» **What needs to be done**: Leaving out all pictures, give again each line exactly, from the start of the listing through the line that contains "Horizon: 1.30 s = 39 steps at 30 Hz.".

***** Input for this task

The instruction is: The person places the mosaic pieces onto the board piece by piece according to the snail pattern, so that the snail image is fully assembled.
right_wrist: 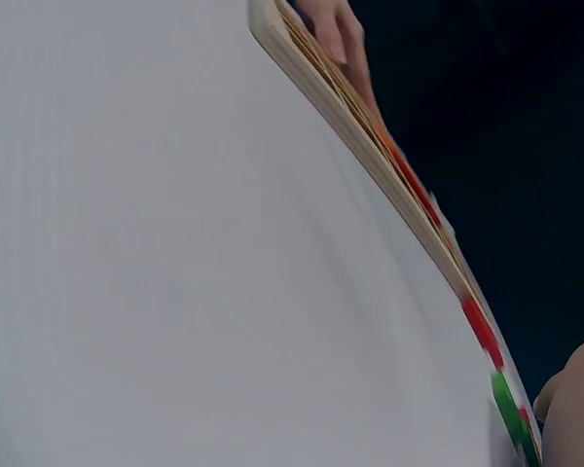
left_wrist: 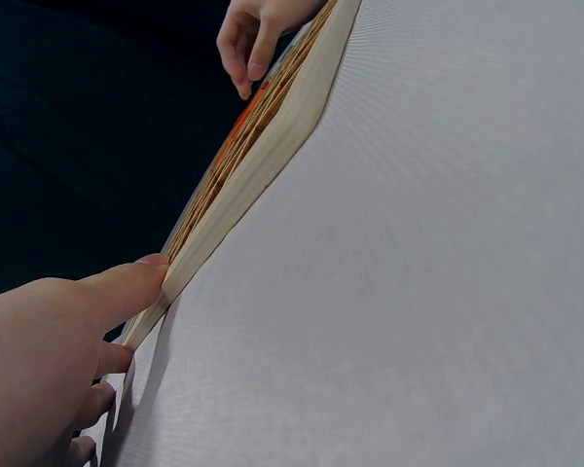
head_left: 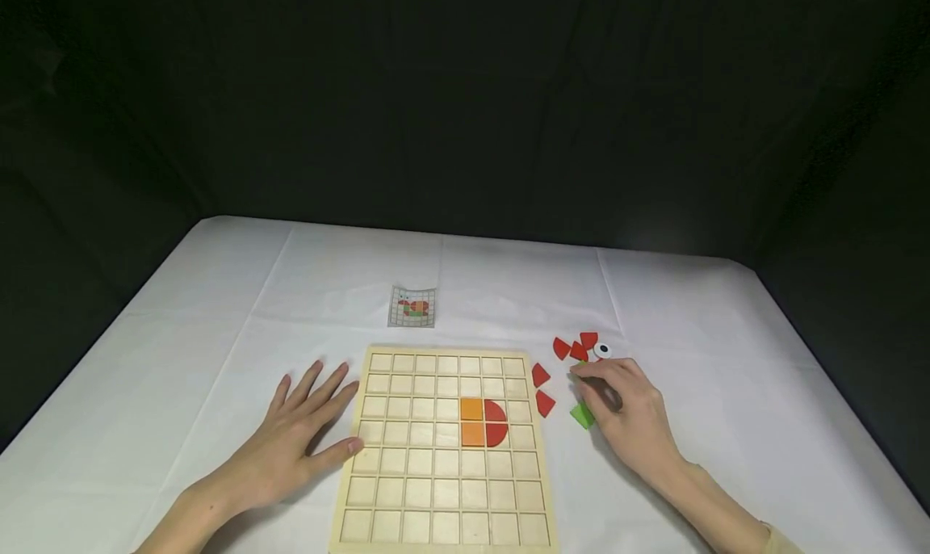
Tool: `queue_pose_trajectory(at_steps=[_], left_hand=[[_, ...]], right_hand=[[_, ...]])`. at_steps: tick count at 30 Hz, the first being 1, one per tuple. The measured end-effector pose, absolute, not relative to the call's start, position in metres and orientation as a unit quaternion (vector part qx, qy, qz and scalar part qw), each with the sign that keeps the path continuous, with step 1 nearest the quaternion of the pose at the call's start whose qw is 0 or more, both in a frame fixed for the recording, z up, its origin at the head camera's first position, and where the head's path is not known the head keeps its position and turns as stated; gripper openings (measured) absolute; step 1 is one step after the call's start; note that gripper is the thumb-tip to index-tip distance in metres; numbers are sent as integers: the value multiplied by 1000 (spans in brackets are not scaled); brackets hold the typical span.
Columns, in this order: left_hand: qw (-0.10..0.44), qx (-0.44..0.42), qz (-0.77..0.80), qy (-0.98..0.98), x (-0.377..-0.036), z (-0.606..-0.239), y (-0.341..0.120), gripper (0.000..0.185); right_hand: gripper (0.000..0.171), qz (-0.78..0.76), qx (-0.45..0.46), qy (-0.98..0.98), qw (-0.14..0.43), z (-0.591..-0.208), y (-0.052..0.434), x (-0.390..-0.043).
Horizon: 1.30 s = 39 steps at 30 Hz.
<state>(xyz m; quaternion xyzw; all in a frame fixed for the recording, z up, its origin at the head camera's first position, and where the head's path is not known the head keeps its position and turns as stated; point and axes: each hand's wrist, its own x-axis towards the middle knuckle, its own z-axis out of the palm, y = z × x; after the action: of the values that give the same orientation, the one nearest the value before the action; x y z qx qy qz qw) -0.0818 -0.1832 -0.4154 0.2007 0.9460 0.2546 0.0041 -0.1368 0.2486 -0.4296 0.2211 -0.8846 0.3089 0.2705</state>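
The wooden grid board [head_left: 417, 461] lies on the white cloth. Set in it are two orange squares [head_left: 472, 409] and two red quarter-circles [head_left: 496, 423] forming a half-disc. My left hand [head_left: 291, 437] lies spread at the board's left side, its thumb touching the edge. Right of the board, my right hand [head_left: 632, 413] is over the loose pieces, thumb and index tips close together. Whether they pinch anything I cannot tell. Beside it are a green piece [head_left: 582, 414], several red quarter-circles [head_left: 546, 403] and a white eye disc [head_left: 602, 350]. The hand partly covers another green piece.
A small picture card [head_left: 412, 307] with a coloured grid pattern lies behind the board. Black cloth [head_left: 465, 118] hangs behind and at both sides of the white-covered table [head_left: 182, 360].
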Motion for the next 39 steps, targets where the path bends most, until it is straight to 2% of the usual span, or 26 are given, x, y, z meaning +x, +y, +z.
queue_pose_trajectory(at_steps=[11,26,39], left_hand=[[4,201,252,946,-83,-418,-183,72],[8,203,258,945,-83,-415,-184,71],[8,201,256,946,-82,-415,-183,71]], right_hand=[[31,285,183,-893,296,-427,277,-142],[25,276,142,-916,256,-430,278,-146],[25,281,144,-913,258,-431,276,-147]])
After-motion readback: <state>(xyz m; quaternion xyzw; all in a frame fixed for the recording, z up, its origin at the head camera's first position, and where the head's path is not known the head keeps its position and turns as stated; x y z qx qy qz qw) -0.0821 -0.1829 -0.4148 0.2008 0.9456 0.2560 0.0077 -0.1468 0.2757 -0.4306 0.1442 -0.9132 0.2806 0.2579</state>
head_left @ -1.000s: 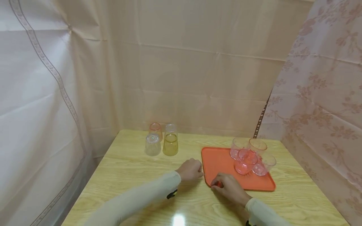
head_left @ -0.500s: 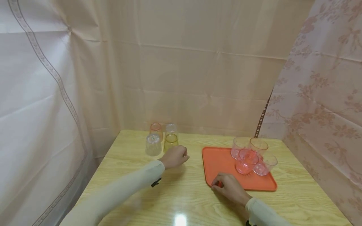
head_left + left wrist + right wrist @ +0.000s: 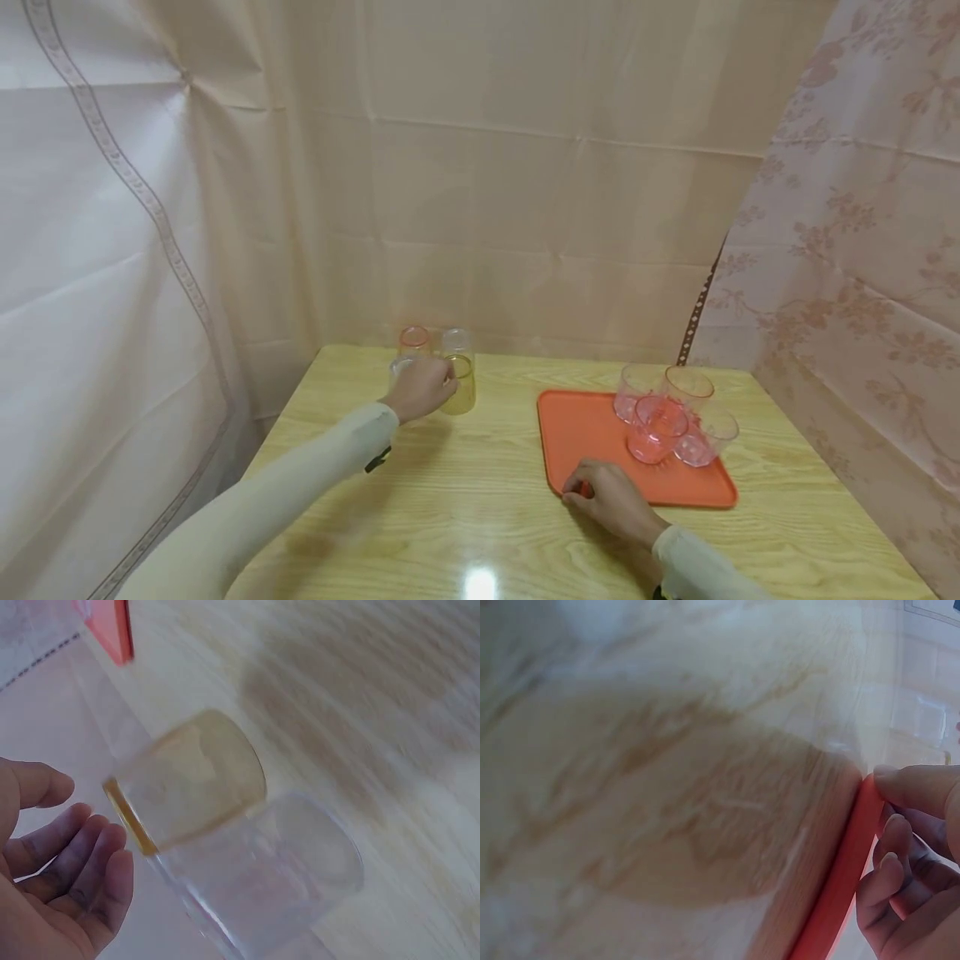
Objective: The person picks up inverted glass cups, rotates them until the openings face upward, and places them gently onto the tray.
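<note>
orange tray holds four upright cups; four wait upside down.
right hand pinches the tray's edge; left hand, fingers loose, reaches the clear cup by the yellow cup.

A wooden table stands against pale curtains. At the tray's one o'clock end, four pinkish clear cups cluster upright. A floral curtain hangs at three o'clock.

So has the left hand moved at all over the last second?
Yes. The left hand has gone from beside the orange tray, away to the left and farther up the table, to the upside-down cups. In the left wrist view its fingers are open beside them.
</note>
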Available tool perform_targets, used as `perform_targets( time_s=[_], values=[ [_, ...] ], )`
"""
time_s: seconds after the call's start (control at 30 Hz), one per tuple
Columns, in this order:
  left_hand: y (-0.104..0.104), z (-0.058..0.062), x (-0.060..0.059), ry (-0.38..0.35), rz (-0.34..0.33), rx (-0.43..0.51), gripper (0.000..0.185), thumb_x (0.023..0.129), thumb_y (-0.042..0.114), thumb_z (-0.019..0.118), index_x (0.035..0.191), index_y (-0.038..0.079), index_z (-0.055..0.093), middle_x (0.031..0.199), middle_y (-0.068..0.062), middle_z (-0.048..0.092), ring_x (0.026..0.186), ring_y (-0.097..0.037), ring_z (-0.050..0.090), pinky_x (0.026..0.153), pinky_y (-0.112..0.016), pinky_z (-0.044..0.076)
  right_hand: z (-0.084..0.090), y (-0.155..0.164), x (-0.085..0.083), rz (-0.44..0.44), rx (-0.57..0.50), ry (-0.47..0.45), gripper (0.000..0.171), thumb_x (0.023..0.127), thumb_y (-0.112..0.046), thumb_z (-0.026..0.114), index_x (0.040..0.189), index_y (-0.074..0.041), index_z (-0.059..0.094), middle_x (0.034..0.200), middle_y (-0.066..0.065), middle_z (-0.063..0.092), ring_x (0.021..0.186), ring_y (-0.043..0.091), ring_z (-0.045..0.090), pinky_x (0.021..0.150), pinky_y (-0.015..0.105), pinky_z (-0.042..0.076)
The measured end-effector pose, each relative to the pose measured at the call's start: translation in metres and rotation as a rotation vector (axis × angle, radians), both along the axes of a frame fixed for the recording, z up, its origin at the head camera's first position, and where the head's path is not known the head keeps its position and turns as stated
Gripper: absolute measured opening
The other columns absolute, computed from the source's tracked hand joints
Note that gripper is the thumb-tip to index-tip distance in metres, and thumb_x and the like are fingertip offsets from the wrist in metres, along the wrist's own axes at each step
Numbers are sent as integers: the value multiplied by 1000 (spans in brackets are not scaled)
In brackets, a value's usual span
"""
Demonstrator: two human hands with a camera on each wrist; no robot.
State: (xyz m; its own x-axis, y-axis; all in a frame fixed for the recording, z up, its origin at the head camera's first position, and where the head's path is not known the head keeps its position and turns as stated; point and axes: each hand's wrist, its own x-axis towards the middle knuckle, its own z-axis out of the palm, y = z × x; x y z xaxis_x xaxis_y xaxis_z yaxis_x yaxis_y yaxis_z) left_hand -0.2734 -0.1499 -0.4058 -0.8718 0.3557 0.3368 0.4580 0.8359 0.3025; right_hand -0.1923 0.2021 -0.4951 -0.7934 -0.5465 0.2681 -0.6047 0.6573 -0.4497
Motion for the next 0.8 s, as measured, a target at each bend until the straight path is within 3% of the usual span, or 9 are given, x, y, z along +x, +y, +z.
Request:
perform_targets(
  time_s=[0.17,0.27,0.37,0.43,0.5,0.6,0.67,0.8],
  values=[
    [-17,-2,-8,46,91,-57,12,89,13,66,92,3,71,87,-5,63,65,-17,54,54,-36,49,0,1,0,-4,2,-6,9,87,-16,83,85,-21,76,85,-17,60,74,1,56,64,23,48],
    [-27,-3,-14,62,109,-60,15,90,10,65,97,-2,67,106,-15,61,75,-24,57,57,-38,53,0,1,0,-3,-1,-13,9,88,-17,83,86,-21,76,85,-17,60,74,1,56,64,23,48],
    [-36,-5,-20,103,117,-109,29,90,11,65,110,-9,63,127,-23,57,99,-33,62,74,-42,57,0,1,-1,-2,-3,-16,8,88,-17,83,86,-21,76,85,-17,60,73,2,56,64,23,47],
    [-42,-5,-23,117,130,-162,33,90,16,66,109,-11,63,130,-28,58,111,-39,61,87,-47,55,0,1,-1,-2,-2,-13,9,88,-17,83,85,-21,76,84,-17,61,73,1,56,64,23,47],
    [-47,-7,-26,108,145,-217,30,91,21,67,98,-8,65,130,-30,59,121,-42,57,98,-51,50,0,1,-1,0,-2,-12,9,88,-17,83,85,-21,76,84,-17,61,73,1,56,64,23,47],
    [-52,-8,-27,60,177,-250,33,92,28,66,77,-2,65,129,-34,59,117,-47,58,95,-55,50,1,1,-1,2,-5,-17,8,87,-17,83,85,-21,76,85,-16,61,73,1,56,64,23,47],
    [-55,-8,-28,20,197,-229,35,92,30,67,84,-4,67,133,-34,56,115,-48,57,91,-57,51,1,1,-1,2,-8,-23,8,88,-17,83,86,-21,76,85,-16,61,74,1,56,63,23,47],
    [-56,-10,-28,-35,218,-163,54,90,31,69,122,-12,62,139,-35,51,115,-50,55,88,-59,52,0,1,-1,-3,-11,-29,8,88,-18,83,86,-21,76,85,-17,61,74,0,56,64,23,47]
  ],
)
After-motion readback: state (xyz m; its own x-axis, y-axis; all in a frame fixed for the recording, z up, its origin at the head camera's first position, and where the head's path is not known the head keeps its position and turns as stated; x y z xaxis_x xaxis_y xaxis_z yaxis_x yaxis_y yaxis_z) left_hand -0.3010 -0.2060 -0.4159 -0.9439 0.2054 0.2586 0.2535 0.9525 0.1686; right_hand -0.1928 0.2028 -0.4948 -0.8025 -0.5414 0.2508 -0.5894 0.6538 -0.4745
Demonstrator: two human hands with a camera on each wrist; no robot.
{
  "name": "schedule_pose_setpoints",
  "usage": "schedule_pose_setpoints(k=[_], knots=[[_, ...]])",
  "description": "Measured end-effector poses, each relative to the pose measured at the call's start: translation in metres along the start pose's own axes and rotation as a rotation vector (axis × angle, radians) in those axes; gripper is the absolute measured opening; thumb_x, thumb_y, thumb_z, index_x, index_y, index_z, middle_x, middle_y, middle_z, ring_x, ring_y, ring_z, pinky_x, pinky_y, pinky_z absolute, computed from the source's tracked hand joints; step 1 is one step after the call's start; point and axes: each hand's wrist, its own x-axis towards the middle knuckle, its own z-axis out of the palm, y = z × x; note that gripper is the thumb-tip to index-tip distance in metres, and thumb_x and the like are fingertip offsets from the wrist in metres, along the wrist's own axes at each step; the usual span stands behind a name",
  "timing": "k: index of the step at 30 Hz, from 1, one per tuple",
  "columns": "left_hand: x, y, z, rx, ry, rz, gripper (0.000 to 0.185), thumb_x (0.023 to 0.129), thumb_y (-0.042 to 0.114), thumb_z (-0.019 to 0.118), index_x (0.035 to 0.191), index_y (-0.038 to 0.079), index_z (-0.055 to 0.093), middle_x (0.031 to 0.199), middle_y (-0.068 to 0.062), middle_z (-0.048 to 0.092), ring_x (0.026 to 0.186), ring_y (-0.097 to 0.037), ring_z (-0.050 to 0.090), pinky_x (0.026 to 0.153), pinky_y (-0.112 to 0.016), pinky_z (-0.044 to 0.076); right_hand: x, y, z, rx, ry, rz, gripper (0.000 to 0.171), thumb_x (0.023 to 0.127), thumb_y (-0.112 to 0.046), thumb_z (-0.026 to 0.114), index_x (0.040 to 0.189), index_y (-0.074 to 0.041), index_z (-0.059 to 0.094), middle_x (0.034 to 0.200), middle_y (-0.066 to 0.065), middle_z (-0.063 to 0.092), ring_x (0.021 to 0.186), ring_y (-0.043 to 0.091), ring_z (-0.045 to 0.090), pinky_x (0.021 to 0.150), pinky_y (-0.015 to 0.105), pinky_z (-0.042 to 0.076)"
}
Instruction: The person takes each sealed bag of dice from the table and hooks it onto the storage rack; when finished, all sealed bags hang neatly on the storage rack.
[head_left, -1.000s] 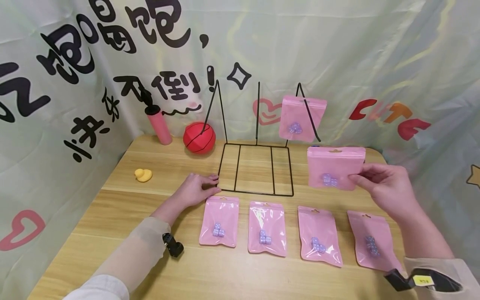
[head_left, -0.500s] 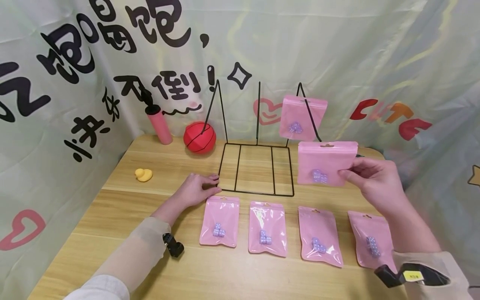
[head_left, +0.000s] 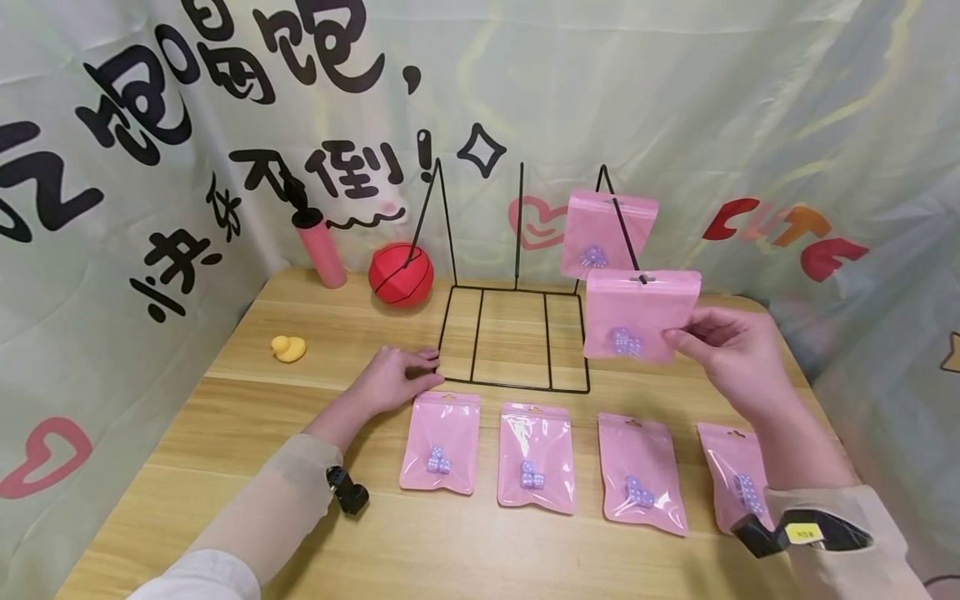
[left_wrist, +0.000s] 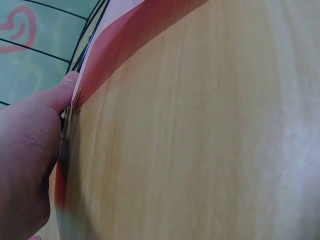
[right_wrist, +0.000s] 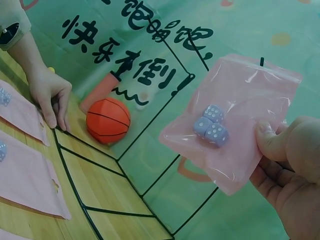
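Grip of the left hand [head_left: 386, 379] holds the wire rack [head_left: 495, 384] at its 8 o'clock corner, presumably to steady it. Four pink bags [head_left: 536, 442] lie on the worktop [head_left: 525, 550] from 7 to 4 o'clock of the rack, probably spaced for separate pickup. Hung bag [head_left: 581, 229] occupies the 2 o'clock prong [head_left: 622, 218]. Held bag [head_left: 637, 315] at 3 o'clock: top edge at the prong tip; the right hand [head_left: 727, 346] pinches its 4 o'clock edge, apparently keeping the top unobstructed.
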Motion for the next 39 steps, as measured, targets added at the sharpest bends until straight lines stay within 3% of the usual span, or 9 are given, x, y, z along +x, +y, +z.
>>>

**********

» **Reply**:
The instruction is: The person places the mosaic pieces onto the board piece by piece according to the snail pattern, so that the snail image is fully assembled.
right_wrist: 
left_wrist: 
head_left: 
Tool: `queue_pose_trajectory(at_steps=[_], left_hand=[[_, ...]], right_hand=[[_, ...]])`. at_steps: tick count at 30 Hz, the first being 1, one per tuple. The measured end-effector pose, absolute, not relative to the call's start, position in metres and orientation as a unit quaternion (vector part qx, qy, qz and scalar part qw), each with the sign that keeps the path continuous, with step 1 nearest the quaternion of the pose at the call's start whose qw is 0 or more, both in a frame fixed for the recording, z up, its origin at the head camera's first position, and where the head's path is not known the head keeps its position and turns as stated; gripper openings (measured) absolute; step 1 is one step after the call's start; note that gripper is the thumb-tip to index-tip distance in metres; numbers are sent as integers: the value multiplied by 1000 (spans in brackets are not scaled); brackets hold the typical span.
Columns, in this order: left_hand: qw (-0.10..0.44), qx (-0.44..0.42), qz (-0.77..0.80), qy (-0.98..0.98), x (-0.377..-0.036), z (-0.606..-0.239), y (-0.341..0.120), gripper (0.000..0.185); right_hand: gripper (0.000..0.171), qz (-0.78..0.76), qx (-0.45..0.46), qy (-0.98..0.98), qw (-0.14..0.43), z (-0.591..-0.208), y (-0.052..0.434), x (-0.390..-0.043).
Horizon: 1.30 s = 39 steps at 30 Hz.

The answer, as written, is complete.